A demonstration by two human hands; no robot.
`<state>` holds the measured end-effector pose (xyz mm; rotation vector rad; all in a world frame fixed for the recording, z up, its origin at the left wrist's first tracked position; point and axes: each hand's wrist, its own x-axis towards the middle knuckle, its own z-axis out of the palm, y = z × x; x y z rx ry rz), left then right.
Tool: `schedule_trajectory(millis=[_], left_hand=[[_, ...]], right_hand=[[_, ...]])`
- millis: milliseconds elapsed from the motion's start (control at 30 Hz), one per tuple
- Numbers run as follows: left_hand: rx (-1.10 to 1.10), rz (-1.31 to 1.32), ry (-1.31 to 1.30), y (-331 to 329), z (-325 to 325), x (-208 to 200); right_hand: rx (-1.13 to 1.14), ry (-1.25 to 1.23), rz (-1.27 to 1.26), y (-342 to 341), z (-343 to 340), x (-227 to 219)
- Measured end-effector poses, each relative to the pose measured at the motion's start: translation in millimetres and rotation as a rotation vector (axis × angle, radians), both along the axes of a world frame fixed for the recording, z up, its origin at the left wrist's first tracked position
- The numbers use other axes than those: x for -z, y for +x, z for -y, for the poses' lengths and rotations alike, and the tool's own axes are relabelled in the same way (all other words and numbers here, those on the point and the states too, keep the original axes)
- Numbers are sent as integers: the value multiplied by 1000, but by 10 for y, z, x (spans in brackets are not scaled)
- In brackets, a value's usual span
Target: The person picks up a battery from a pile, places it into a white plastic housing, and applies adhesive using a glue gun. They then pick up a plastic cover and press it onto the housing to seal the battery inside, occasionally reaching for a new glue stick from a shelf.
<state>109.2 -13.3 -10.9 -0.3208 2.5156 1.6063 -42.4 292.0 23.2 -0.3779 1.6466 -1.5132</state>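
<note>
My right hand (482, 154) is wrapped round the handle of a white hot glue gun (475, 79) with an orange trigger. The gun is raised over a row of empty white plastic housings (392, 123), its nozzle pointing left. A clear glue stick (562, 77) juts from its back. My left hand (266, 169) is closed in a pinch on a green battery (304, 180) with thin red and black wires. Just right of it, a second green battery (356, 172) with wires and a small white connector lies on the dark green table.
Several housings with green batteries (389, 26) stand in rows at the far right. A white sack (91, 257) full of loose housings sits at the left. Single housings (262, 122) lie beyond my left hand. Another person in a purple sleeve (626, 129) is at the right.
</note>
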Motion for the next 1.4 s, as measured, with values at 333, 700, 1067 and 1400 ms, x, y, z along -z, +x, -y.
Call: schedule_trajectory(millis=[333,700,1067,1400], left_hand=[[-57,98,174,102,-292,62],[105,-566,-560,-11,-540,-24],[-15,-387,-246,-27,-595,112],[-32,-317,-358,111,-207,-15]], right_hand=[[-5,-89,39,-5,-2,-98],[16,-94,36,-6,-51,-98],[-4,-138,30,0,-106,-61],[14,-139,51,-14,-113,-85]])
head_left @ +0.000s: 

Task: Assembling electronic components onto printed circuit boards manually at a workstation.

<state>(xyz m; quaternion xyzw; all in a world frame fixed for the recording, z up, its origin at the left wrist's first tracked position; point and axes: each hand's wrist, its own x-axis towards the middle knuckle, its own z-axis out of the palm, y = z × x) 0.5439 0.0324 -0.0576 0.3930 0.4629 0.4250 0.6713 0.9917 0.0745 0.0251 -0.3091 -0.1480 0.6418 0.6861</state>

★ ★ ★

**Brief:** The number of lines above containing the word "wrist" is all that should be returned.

**Answer to this task:** 3